Geo Politics

India Wins Tariff Edge; Pakistan Confronts Backlash Over Failed US Push

A new US–India trade arrangement announced by President Donald Trump has reduced tariffs on a large share of Indian exports to 18% from earlier punitive levels near 50%, while also removing a proposed 25% penalty tied to India’s purchases of Russian oil. The revised tariff rate places India marginally ahead of Pakistan, whose exports to the US face a 19% duty. Though the difference is small in numerical terms, the optics have triggered sharp reactions across Pakistan’s political and media landscape.

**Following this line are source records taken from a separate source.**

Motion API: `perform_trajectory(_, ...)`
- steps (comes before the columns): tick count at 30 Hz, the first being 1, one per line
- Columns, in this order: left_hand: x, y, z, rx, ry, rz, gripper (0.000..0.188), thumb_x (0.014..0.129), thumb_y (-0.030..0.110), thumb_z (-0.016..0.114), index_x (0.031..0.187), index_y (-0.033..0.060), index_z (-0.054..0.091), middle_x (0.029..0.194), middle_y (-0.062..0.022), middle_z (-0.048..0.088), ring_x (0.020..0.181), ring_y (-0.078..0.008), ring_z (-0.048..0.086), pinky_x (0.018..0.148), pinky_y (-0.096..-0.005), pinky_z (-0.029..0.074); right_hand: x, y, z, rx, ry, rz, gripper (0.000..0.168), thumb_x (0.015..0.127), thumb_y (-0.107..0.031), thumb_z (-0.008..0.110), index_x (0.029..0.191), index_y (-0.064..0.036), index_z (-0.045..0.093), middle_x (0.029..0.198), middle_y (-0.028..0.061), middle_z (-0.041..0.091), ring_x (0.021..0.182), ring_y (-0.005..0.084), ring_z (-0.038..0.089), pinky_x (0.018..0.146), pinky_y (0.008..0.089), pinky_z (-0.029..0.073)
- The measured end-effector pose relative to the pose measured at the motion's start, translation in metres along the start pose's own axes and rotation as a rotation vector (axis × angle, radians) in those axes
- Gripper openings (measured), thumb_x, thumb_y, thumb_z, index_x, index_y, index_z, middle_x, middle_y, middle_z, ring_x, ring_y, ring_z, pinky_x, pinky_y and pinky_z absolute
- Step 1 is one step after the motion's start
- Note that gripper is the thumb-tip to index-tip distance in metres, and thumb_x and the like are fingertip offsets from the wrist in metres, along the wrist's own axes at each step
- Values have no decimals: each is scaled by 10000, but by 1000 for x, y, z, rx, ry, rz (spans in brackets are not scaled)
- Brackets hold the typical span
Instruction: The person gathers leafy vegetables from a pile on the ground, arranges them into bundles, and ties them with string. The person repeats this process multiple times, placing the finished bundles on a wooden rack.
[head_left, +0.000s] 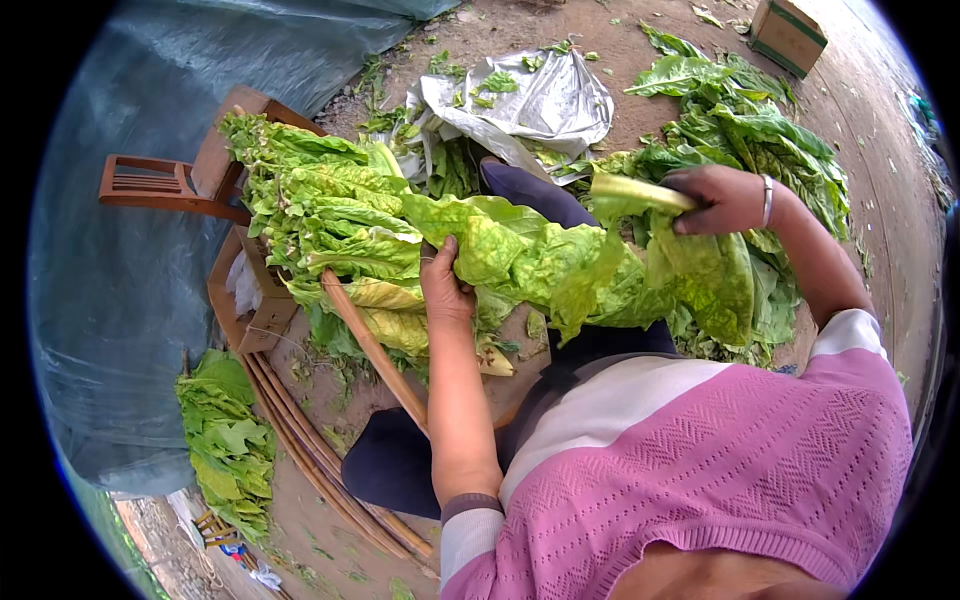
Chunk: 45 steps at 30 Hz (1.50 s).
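Observation:
My left hand (448, 289) grips the edge of large yellow-green leaves (525, 247) that stretch across my lap. To the right, my right hand (712, 199) is closed on the thick pale stem end of a broad leaf (637, 191), whose blade hangs down below it. Left of my left hand lies a dense row of green and yellowing leaves (337, 202). A wooden pole (375, 345) slants from under that row down behind my left forearm. Whether the leaves are fastened to the pole is hidden.
A leaf pile (750, 142) lies at right, a silver sheet (540, 97) ahead. At left are a wooden chair (150, 184), a cardboard box (277, 311), long poles (322, 465) and more leaves (229, 442). Another carton (789, 36) stands far right.

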<state>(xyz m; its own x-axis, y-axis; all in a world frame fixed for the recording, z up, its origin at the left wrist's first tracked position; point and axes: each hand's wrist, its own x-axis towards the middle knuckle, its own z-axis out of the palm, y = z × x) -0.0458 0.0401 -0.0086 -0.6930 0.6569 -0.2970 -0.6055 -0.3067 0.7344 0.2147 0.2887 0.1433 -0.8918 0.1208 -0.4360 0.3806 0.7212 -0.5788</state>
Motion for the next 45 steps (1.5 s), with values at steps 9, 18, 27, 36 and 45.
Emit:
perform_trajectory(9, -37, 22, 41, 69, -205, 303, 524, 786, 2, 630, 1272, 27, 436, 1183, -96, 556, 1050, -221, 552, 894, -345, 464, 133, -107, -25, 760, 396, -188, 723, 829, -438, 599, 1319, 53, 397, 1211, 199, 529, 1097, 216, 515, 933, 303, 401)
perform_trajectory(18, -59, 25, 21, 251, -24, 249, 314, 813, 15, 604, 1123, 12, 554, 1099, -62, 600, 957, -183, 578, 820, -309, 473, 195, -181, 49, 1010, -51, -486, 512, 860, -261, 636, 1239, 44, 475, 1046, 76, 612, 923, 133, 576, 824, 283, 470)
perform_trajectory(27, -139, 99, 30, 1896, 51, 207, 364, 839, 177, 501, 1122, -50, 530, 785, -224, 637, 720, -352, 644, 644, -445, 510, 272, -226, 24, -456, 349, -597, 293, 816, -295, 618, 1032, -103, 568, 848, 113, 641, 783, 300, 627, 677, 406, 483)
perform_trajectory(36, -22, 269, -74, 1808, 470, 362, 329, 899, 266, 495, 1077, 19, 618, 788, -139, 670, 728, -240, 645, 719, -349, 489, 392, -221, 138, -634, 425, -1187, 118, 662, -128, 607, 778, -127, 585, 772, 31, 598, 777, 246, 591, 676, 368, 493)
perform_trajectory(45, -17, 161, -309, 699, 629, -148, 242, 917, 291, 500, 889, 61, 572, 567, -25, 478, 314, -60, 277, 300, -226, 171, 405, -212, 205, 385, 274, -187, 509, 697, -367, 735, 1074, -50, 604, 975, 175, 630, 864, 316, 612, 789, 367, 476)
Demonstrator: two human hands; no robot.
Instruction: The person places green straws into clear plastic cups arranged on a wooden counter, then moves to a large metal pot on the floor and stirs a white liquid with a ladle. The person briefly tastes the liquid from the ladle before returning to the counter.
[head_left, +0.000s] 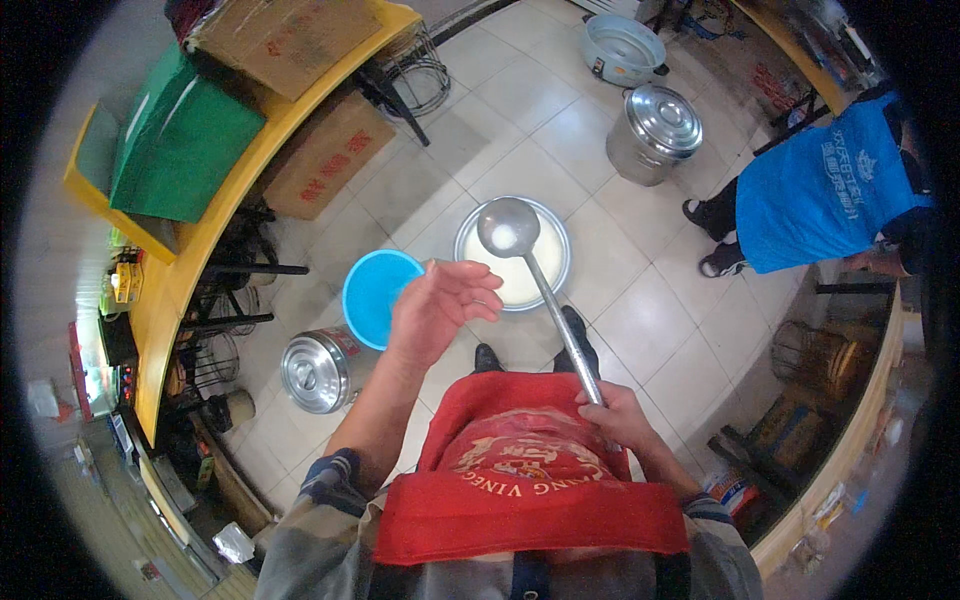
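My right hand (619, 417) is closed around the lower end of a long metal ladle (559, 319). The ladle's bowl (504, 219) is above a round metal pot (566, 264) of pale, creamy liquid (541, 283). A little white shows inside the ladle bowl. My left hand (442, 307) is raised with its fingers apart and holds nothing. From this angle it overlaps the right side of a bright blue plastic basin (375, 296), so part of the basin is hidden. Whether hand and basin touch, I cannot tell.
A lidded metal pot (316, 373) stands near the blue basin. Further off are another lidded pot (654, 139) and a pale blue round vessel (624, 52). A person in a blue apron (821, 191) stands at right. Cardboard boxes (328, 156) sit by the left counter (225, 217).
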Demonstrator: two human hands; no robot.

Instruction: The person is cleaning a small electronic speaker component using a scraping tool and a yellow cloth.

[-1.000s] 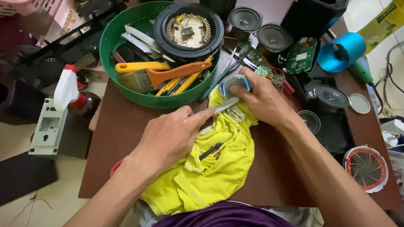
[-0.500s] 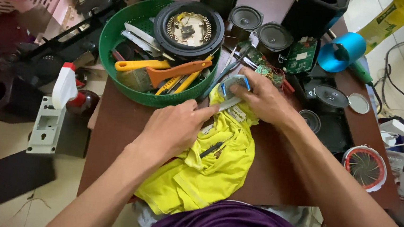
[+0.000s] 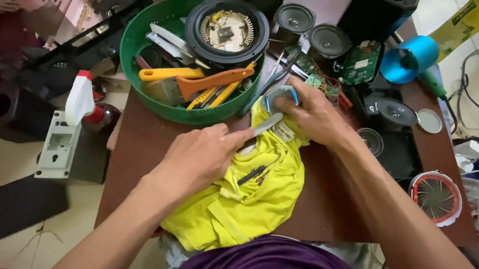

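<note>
My left hand (image 3: 201, 157) rests on a crumpled yellow cloth (image 3: 246, 199) and grips a flat grey metal blade (image 3: 266, 123) that points up and right. My right hand (image 3: 314, 114) presses down on the cloth's far end and holds a small round part with a blue rim (image 3: 280, 93). The blade's tip lies just below that part. A small dark screwdriver (image 3: 251, 174) lies on the cloth between my hands.
A green basket (image 3: 140, 32) at the back holds a black speaker unit (image 3: 227, 30), orange and yellow tools and metal blades. Speaker cones, green circuit boards (image 3: 360, 61), a blue funnel-shaped part (image 3: 410, 56) and a red-rimmed coil (image 3: 436, 197) crowd the brown table (image 3: 137, 144). A white spray bottle (image 3: 79, 98) stands left.
My left hand has shifted slightly right with the blade, bringing its tip closer to the blue-rimmed part. My right hand stays in place.
</note>
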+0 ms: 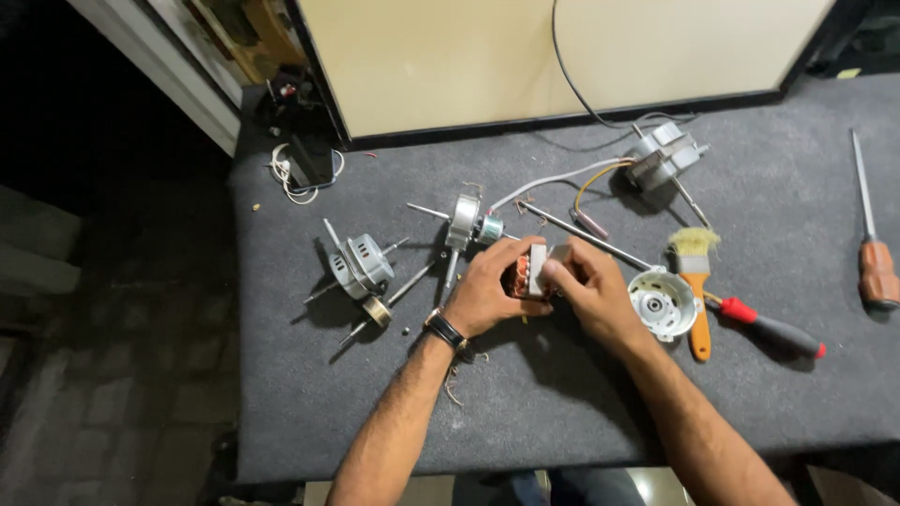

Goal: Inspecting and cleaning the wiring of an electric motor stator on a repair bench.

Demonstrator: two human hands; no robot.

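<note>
Both hands [544,286] clasp copper-wound metal stator [531,275]

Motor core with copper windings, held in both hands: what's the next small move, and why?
Probably set the motor core down on a bare patch of the grey mat near the white end cap. Both the left hand and right hand are wrapped around it above the mat, so neither is free for the red-handled screwdriver.
</note>
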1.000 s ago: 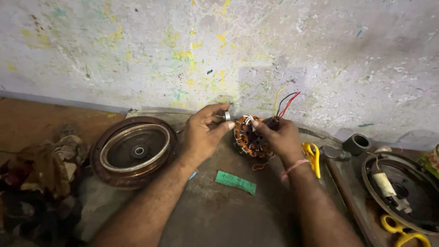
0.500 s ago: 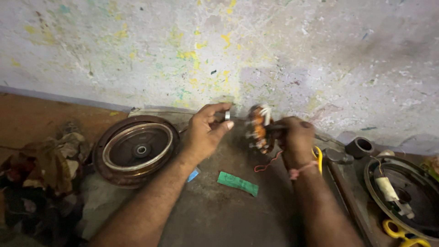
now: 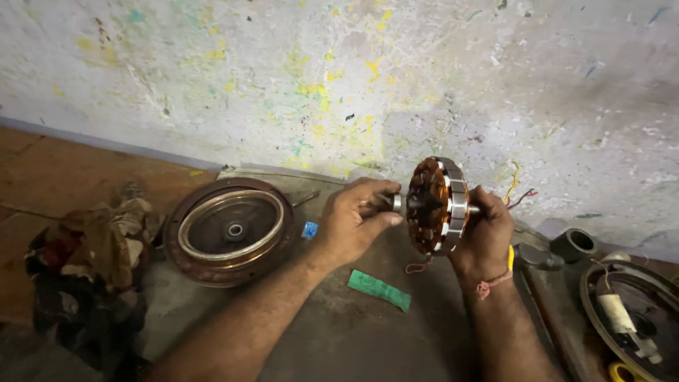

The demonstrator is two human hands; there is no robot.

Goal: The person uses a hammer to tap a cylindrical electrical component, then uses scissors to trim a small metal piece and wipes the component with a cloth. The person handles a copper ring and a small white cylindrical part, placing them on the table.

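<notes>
While the right hand (image 3: 486,237) clamps the copper-wound round stator (image 3: 435,205) upright, its shaft lies level; the left hand (image 3: 353,223) pinches that shaft's near end.

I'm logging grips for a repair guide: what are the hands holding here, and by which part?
Both hold one copper-wound motor stator, lifted on edge. The left hand pinches the shaft end; the right hand cups the rim on the other side.
</notes>
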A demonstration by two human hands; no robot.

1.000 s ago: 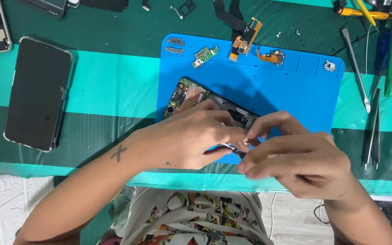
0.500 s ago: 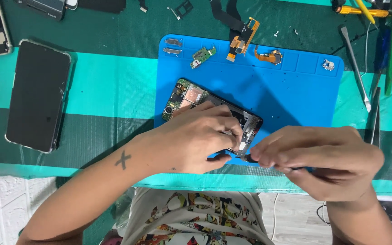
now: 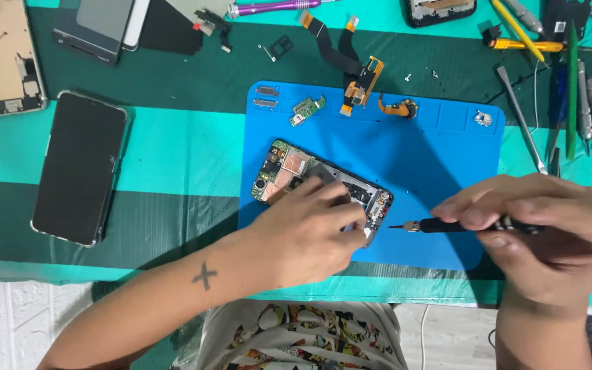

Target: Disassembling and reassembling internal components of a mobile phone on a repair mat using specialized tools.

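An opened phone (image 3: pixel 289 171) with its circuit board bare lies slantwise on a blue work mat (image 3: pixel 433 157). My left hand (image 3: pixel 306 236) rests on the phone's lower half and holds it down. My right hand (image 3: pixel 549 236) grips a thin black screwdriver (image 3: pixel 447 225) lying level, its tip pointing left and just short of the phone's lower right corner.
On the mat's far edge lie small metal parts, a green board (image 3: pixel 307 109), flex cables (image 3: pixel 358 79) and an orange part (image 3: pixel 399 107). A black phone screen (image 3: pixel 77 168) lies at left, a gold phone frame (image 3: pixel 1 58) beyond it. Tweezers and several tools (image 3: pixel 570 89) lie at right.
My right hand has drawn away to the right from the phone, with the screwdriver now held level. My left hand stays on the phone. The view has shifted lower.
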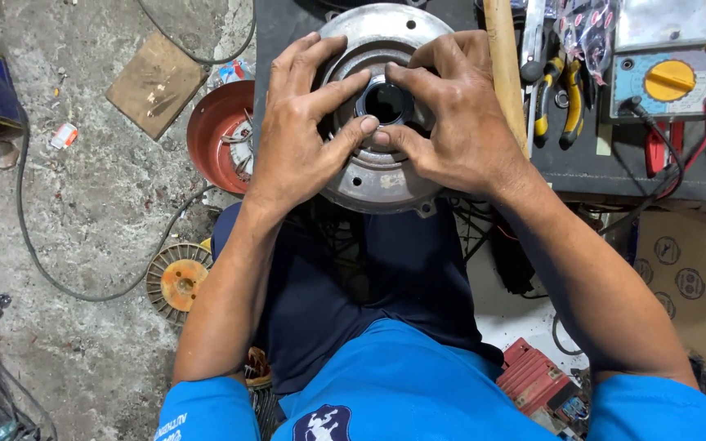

A Deal with Symbolic Weight

The agreement marks a significant recalibration in Washington’s trade posture toward India, aimed at boosting bilateral commerce and supply-chain cooperation. While some elements — including large-scale purchase commitments by India — remain only partially confirmed, the tariff reduction itself signals improved economic alignment. For Pakistan, which had sought comparable or better access through lobbying and diplomatic outreach, the outcome has sparked debate over strategy, leverage, and regional competitiveness.

Key Features of the Agreement

The revised tariff structure covers a substantial portion of Indian exports to the United States, improving competitiveness for sectors such as manufacturing, textiles, and technology-linked goods. By scrapping the additional penalty linked to Russian oil imports, Washington has also softened earlier pressure on India’s energy trade decisions. Indian leaders welcomed the move as beneficial for exporters and for broader economic ties, while framing it as part of a pragmatic partnership rather than a concession-driven arrangement.

Reaction in Pakistan’s Public Sphere and Media

In Pakistan, the response has been swift and emotionally charged. Social media platforms filled with commentary comparing Islamabad’s diplomatic outreach to New Delhi’s results, often framing the one-percentage-point tariff gap as a symbolic setback. Hashtags and memes circulated widely, portraying the outcome as evidence that high-profile lobbying had not translated into tangible trade gains.

Television debates and newspaper editorials echoed similar concerns. Commentators questioned whether Pakistan’s approach — which included diplomatic visits, economic overtures, and attempts to strengthen political ties — had yielded sufficient leverage. Opposition voices seized on the tariff comparison to criticise the government’s economic diplomacy, arguing that structural reforms and export competitiveness matter more than personal rapport with foreign leaders. Some analysts, however, cautioned against overstating the significance of the difference, noting that both countries still enjoy relatively low tariffs compared with earlier proposals.

Market Reaction: Pakistan’s Stock Exchange

Financial markets in Pakistan reacted modestly rather than dramatically. The benchmark KSE-100 index slipped slightly in the immediate aftermath of the announcement, with export-oriented sectors such as textiles and manufacturing seeing mild declines amid concerns about competitiveness. The drop, however, remained contained — roughly around a one-percent dip — and trading stabilised within a day as investors weighed broader economic fundamentals.

Analysts observed that while the symbolic comparison with India affected sentiment, the practical economic impact of a one-percentage-point tariff difference is limited. Continued IMF engagement, currency stability measures, and domestic reforms played a larger role in shaping market confidence than the tariff announcement itself. By the next trading sessions, the index had recovered part of its losses, reflecting resilience in the face of political noise.

Optics, Strategy, and Regional Competition

The tariff adjustments highlight how trade policy can carry both economic and symbolic significance in South Asia. For India, the deal reinforces its position as a key US economic partner. For Pakistan, the reaction reveals sensitivities around regional competition and the importance of long-term economic reform over short-term diplomatic gains. While the immediate market impact has been limited, the episode underscores the need for sustained competitiveness, export diversification, and strategic engagement to navigate an increasingly complex global trade environment.